What to work on: Repeat exactly the lines from the start of the material below up to and including the "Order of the" line.
··· Extracted records ···
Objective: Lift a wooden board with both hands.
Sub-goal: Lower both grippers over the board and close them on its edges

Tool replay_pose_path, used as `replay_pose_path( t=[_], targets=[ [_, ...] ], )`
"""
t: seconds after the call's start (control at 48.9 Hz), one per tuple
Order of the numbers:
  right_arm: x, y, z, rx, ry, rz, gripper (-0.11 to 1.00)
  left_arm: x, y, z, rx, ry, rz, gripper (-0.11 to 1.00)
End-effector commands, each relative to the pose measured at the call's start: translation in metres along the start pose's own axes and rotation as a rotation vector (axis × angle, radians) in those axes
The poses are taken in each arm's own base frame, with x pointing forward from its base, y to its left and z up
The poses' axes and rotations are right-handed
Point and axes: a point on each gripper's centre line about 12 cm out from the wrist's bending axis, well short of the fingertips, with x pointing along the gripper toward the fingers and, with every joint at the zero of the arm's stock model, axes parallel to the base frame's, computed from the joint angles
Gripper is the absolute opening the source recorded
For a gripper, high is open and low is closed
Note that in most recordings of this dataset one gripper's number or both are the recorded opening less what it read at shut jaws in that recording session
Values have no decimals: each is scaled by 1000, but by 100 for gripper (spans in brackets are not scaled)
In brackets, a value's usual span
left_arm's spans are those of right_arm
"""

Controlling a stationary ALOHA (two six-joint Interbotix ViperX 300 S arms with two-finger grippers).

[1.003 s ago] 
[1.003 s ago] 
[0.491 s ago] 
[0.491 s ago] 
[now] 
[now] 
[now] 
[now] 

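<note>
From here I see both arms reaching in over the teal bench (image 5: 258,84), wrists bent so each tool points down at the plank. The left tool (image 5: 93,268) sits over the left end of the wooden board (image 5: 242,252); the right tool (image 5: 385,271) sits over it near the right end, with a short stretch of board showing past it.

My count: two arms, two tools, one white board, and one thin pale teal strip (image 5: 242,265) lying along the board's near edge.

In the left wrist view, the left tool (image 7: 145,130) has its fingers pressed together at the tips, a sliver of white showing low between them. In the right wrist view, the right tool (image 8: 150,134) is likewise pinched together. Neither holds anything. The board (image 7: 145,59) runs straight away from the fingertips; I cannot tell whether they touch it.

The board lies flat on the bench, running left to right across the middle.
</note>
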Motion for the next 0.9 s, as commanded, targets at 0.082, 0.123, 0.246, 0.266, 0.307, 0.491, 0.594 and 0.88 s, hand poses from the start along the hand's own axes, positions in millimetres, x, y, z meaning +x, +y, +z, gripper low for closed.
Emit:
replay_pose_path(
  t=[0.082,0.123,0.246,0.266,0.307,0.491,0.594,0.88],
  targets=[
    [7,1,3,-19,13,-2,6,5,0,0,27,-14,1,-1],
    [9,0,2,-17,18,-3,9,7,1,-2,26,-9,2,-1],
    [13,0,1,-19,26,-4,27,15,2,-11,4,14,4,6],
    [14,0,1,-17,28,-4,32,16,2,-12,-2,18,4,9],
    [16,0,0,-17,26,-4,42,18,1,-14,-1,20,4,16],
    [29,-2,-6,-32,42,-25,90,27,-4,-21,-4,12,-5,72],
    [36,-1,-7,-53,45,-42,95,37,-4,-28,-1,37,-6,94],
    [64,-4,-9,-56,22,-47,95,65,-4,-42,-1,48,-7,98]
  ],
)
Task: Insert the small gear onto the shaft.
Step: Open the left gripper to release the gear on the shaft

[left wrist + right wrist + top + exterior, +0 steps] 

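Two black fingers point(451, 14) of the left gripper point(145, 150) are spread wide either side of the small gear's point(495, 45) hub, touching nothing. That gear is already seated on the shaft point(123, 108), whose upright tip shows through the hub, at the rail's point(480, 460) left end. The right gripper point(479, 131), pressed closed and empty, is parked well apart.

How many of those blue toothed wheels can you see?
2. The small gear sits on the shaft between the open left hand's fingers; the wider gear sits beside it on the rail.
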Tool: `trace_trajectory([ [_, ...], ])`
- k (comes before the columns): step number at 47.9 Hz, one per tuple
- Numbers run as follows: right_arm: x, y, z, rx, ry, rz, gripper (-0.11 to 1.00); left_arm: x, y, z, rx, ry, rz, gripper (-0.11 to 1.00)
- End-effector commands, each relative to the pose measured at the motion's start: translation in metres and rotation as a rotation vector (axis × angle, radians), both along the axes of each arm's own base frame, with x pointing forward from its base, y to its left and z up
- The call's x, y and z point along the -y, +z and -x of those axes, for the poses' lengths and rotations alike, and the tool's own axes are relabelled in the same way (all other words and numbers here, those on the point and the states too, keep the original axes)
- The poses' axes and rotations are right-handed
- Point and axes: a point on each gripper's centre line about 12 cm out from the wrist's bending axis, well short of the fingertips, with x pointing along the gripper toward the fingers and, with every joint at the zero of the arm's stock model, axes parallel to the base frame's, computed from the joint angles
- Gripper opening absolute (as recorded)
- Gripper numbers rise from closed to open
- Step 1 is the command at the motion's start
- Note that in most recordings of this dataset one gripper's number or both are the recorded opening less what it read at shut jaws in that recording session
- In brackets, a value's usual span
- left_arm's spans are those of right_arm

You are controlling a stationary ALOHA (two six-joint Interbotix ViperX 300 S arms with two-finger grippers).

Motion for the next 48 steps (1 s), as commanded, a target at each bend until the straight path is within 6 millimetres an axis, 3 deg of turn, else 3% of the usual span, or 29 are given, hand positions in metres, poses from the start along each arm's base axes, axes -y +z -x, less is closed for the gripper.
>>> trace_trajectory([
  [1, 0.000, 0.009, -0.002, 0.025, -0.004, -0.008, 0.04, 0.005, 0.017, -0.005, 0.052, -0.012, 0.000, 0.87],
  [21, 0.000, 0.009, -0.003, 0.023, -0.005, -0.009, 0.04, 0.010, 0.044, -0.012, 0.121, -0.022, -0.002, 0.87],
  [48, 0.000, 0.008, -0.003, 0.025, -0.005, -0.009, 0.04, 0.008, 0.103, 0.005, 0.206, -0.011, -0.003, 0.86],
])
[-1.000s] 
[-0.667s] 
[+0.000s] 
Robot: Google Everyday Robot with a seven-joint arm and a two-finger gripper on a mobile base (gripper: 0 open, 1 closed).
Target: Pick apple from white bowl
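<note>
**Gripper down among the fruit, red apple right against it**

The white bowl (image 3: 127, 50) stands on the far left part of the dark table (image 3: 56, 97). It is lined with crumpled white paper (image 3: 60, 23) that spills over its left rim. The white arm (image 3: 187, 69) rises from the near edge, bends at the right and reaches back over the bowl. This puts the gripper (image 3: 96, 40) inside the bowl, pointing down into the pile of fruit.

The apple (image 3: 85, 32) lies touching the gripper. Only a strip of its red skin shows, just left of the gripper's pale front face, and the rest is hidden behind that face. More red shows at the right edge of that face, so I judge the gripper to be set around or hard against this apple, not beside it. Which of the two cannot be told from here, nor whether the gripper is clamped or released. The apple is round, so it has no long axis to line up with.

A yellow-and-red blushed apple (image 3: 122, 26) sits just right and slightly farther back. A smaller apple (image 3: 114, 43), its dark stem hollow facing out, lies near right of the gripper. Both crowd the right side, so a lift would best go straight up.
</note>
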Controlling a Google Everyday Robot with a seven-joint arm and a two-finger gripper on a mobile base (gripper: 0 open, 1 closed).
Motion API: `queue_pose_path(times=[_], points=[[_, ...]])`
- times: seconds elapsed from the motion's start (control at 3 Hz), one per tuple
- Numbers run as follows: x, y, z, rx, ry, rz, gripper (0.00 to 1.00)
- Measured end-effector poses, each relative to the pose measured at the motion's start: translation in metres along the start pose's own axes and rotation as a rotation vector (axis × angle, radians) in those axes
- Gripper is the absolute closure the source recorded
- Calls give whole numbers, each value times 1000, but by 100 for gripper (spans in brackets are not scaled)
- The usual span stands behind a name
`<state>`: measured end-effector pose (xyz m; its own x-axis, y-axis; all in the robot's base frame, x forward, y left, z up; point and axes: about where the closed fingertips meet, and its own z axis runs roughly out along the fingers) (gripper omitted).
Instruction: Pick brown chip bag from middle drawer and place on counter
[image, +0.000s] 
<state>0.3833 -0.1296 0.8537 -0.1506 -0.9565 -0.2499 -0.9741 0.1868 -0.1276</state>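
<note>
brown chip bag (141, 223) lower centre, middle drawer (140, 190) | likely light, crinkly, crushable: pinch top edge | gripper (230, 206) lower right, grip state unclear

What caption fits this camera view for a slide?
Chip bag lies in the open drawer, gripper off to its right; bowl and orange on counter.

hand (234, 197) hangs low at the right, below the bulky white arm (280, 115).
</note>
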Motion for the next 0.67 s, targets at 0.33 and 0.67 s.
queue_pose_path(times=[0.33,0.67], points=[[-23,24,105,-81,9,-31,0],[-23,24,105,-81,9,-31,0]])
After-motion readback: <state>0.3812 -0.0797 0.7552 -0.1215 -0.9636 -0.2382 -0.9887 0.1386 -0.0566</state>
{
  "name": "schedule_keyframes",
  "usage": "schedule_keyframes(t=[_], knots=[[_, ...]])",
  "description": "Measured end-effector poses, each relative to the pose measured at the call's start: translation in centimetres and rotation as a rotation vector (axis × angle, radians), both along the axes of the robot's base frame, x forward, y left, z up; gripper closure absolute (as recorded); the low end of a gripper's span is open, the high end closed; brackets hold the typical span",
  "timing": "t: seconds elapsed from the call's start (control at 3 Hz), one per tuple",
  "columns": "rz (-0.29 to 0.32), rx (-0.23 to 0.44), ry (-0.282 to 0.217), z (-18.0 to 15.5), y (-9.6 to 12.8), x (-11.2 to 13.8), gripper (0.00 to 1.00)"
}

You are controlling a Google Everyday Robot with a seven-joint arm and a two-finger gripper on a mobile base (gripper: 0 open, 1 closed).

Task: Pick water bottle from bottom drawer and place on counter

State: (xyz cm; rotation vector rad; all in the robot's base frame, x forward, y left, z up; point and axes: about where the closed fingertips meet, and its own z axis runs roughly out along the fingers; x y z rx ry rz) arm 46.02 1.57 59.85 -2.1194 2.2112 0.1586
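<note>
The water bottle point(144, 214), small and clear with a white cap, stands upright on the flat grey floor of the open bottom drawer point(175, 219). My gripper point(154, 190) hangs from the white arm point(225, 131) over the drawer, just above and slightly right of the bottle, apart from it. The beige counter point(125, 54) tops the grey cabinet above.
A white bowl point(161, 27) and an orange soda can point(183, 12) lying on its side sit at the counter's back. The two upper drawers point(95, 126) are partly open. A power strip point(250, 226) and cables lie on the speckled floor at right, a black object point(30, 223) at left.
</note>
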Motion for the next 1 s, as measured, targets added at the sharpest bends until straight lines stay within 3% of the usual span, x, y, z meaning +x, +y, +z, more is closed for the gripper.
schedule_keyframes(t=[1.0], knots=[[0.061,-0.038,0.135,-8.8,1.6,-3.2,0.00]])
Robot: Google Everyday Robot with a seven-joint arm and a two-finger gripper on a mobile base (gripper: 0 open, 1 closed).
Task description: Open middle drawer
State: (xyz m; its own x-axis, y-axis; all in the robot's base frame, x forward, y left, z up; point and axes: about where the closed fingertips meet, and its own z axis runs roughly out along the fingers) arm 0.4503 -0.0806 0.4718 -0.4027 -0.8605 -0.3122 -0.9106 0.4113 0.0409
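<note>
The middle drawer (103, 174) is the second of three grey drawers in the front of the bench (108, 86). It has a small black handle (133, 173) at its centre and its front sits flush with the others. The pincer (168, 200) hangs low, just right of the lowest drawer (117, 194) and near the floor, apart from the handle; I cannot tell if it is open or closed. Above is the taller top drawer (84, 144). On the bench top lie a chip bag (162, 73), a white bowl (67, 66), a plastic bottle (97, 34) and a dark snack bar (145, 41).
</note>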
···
Result:
Objective: Lift a wooden board with both hands.
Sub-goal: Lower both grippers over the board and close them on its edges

Tool replay_pose_path, used as `replay_pose_path( t=[_], targets=[ [_, ...] ], )`
"""
t: seconds after the call's start (control at 48.9 Hz), one per tuple
Order of the numbers:

The submitted response is complete.